# Epoxy or poly finish



## Nick6685 (Mar 23, 2011)

Hi everyone,

So I'm in the final stages of completing my bar and now I'm searching for a finish for the bar top. It's come down to two choices, but I'm definitly open to suggestions if you have any. Multiple layers of poly, or an epoxy flood type finish.

I think i want to go with the epoxy flood, but I have some concerns that a thick epoxy layer would prevent any movement that the bar top would incur due to changes in the seasons(its a garage bar so sort of exposed to the outdoors). 

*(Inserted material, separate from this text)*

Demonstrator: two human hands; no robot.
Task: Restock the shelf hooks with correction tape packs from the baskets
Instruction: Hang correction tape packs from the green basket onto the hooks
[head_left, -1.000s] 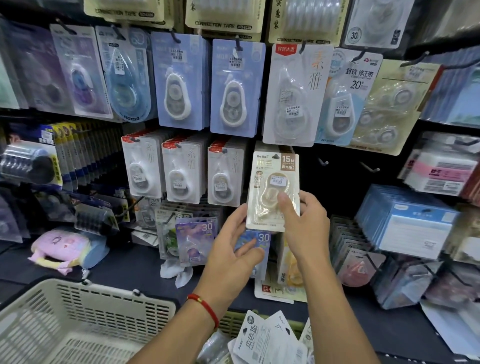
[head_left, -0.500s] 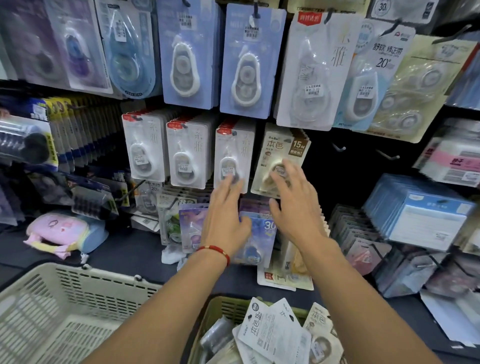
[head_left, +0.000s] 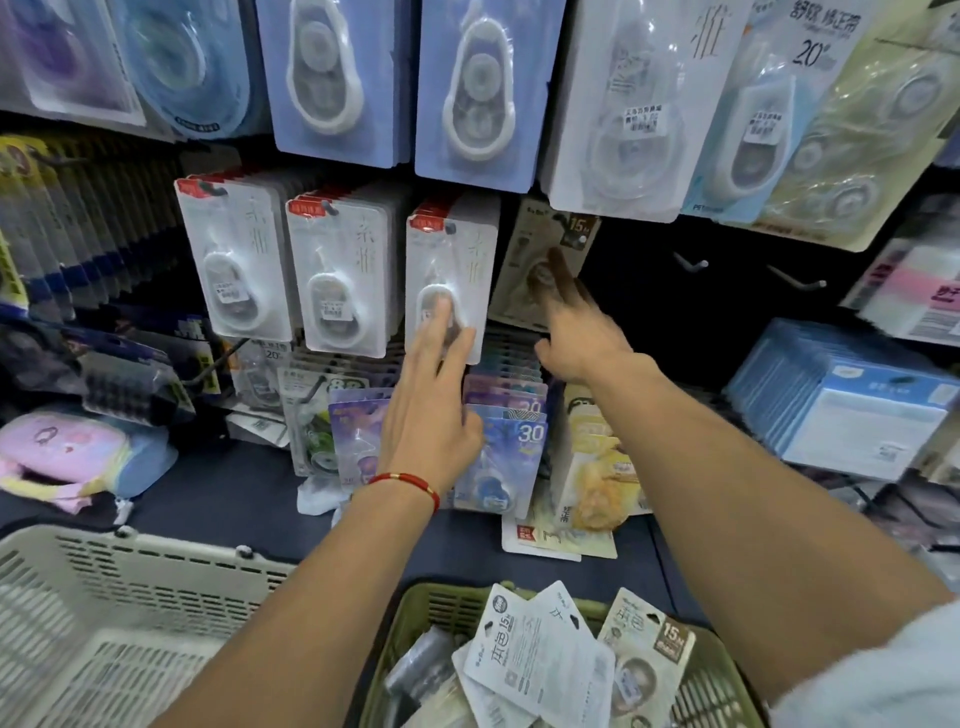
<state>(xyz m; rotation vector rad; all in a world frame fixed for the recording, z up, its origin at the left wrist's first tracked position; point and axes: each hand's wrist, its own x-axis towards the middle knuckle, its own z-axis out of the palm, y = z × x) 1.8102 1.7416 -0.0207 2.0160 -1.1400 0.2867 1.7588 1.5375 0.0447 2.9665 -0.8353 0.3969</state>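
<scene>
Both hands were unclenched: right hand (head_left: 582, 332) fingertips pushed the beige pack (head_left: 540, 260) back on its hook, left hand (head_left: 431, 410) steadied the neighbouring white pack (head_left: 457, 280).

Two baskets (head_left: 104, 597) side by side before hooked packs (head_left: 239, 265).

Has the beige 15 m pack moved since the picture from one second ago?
Yes. The beige 15 m pack went from in front of the white packs back onto its hook beside them; the right hand touches it.
</scene>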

The bar top itself will either be a top layer of hardwood plywood, probably red oak, *or* T&G joined hardwood flooring. Both being attached to a plywood substrate. 

Any suggestions would be great Thanks!,


----------



## cabinetman (Jul 5, 2007)

New2Woodworking said:


> Hi everyone,
> 
> So I'm in the final stages of completing my bar and now I'm searching for a finish for the bar top. It's come down to two choices, but I'm definitly open to suggestions if you have any. Multiple layers of poly, or an epoxy flood type finish.
> 
> ...


If you use plywood as a top you won't have any movement issues.












 







.


----------



## Nick6685 (Mar 23, 2011)

cabinetman,

I agree, you suggested that before and it would be perfect. The only issue im having is that I cant find any decent hardwood plywood! HD and lowes are all severly bowed and flawed, and I cant find any local lumber suppliers.

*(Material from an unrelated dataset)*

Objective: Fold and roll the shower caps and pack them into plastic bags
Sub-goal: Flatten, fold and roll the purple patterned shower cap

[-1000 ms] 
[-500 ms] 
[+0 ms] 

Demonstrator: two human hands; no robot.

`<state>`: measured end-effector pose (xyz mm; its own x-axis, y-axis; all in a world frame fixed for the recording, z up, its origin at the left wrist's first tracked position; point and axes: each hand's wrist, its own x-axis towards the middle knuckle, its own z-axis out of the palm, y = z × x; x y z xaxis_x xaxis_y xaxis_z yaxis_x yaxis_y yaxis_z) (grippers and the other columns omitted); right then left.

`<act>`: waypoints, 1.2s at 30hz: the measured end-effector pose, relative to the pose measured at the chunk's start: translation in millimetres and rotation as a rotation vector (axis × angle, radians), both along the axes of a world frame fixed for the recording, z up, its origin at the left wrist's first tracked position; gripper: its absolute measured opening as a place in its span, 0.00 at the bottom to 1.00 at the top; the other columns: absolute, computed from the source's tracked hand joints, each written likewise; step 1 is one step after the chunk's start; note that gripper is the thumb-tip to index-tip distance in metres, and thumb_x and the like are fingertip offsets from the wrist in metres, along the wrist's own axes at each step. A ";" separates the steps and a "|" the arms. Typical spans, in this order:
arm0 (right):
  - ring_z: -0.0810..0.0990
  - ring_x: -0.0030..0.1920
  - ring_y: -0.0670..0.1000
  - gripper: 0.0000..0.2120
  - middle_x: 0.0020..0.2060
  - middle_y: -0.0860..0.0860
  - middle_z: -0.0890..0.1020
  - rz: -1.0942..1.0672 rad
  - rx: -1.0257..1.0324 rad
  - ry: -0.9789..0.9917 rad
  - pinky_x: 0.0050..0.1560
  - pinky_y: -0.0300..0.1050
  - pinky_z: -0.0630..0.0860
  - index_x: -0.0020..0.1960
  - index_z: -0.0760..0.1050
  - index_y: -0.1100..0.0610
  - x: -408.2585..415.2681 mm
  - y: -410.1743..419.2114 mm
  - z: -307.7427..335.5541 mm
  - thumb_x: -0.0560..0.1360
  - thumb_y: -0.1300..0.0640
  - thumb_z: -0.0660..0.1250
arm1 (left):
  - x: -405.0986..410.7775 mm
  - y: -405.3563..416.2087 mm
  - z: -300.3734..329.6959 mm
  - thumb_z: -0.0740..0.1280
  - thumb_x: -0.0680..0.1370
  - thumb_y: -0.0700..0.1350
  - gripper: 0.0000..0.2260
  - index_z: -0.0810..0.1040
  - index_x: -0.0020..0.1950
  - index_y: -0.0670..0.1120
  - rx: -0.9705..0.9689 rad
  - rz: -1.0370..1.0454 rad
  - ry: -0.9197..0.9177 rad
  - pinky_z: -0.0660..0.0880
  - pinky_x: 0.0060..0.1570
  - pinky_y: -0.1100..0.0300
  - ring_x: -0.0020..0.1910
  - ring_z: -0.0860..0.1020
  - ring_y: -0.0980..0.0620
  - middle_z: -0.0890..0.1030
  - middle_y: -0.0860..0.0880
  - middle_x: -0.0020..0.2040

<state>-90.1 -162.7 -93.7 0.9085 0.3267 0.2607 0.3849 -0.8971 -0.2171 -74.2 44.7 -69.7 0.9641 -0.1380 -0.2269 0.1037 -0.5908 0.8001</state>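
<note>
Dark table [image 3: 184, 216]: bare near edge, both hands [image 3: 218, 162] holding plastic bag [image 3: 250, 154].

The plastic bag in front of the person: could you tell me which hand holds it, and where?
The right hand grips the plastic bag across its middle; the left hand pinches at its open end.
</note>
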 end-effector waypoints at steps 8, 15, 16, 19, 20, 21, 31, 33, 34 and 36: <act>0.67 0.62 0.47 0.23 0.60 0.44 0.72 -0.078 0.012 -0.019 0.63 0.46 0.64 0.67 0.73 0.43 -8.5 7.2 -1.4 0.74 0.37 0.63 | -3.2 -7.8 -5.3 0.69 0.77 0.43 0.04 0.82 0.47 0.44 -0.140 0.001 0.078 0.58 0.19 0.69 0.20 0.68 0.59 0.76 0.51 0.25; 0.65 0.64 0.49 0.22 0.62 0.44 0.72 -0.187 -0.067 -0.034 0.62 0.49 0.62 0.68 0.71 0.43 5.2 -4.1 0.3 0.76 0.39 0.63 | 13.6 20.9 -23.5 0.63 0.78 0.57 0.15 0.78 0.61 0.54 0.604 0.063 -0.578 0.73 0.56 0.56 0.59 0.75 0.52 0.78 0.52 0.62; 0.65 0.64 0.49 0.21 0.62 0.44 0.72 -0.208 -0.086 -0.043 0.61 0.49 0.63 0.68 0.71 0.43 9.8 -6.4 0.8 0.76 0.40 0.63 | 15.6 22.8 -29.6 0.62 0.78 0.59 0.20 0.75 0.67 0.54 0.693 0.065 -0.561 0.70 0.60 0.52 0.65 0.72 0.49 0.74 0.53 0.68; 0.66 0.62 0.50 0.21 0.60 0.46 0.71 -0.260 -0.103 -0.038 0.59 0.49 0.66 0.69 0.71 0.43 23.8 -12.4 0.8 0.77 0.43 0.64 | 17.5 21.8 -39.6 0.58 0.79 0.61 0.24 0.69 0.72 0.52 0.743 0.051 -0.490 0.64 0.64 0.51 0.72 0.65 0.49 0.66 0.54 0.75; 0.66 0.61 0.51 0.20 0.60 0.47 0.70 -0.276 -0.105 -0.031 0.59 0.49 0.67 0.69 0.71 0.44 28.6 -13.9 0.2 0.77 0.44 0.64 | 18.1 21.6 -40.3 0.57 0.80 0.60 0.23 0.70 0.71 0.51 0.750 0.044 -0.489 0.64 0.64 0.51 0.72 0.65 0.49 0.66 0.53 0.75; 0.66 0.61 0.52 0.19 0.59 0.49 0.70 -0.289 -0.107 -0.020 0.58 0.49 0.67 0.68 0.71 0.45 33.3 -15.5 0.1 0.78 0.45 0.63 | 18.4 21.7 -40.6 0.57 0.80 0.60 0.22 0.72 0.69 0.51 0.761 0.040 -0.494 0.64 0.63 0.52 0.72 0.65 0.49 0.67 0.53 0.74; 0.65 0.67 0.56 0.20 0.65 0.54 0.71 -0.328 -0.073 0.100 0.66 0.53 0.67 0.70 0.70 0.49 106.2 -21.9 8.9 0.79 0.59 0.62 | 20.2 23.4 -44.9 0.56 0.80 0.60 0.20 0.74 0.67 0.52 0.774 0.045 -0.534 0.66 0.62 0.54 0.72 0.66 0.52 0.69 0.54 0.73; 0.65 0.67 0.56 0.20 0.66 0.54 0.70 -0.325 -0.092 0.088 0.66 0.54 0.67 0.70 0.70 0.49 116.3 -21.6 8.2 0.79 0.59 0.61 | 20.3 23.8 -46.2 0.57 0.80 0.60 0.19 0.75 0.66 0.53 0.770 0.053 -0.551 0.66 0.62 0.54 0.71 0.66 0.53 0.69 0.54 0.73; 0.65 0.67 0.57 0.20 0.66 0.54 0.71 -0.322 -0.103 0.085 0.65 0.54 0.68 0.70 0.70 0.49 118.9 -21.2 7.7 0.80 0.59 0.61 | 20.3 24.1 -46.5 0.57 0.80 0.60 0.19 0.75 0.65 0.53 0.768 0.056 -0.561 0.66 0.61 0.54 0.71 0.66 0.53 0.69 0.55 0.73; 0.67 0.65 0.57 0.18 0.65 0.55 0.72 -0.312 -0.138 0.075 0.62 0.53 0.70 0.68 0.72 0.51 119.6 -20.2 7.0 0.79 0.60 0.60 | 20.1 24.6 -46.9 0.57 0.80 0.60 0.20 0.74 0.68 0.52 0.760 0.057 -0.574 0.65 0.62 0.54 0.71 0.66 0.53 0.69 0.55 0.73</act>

Do you think there would be significant movement with using a hardwood floor T&G together and either backscrewed or glued to the plywood substrate.

Thanks for the info!


----------



## cabinetman (Jul 5, 2007)

New2Woodworking said:


> cabinetman,
> 
> I agree, you suggested that before and it would be perfect. The only issue im having is that I cant find any decent hardwood plywood! HD and lowes are all severly bowed and flawed, and I cant find any local lumber suppliers.
> 
> ...


Hard to believe that you can't find some decent hardwood plywood. I would stay away from the home center stuff. It's imported and the core is questionable. The faces are usually rotary cut veneers, and has a variable grain pattern. 

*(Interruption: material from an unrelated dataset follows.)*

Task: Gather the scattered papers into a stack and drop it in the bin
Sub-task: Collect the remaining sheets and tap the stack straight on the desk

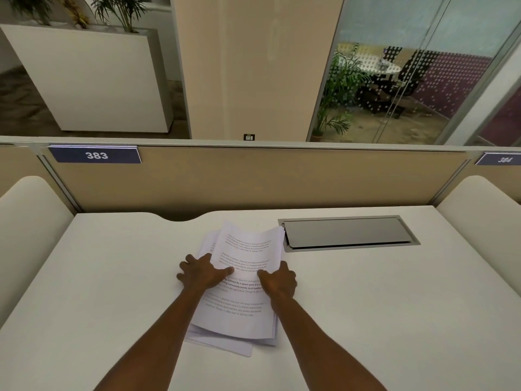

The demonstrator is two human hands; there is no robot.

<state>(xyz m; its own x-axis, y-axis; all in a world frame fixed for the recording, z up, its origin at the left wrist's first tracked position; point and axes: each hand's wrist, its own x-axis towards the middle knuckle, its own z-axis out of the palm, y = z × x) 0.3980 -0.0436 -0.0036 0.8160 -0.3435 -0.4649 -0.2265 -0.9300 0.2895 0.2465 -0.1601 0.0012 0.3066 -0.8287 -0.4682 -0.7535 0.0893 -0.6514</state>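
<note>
A loose pile of printed white paper sheets (239, 280) is squared at mid white desk (366, 306), flanked by the left hand (201, 273) and right hand (279, 282); each grip is spread flat on the sheets, clasping nothing.

A white desk (112, 277) meets a beige partition (282, 179) carrying a blue plate numbered 383 (95, 155). Beyond stand a white planter box (93, 80), a cream column (253, 66) and glass walls (408, 66).
</note>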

Do some more searching to find some A-1 plain sliced Red Oak plywood. The face on that looks as good as any Red Oak lumber. You could buy just 1/4" material and glue it to 3/4" MDF if you can't find 3/4". If you can't find the plywood, you could just buy the Red Oak veneer and laminate it to any plywood substrate, MDF, or even particle board. So you do have some options other than the flooring stuff, which I'm not too crazy about.












 







.


----------



## rrbrown (Feb 15, 2009)

cabinetman said:


> Hard to believe that you can't find some decent hardwood plywood. I would stay away from the home center stuff. It's imported and the core is questionable. The faces are usually rotary cut veneers, and has a variable grain pattern.
> 
> Do some more searching to find some A-1 plain sliced Red Oak plywood. The face on that looks as good as any Red Oak lumber. You could buy just 1/4" material and glue it to 3/4" MDF if you can't find 3/4". If you can't find the plywood, you could just buy the Red Oak veneer and laminate it to any plywood substrate, MDF, or even particle board. So you do have some options other than the flooring stuff, which I'm not too crazy about.
> 
> ...


Yes I'm with cabinetman almost any lumber yard will have Oak Plywood it's not like your looking for something exotic. Call a local cabinet shop and see where they get lumber. I tried HD stuff against my better judgement because i was there and it was for shop cabinets. The core are fine but the veneer is paper thin and it actually cost more then what Brazzos price is. We just got them here but I'm thinking I'm going to like them.


----------



## Nick6685 (Mar 23, 2011)

Thanks cabinetman,

Im going to do a search this weekend, hopefully I find some stuff!


----------